Content starts

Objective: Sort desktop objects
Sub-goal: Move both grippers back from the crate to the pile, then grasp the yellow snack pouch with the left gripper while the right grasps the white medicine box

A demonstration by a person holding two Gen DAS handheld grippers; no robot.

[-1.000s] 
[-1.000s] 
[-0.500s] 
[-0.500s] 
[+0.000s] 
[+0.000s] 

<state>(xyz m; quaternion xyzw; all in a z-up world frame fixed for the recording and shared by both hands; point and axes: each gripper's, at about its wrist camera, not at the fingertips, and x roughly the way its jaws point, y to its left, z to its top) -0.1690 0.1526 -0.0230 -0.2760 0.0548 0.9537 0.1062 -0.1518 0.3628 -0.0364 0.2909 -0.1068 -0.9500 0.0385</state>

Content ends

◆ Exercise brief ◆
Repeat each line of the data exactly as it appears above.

◆ Expected answer ◆
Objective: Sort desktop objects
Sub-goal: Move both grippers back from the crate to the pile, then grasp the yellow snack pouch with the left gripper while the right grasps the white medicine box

A demonstration by a person holding two Gen DAS handheld grippers; no robot.

[-1.000s] 
[-1.000s] 
[-0.500s] 
[-0.500s] 
[+0.000s] 
[+0.000s] 

<state>(xyz m; quaternion xyzw; all in a z-up world frame fixed for the recording and shared by both hands; point and axes: each gripper's, at about its wrist camera, not at the fingertips, and x roughly the way its jaws point, y to its left, z to its top) -0.1690 0.1526 -0.0230 -0.2760 0.0548 0.9537 0.1062 -0.1518 0.3628 -0.0364 0.2909 -0.1068 -0.9500 0.0385</state>

There's no more to the output.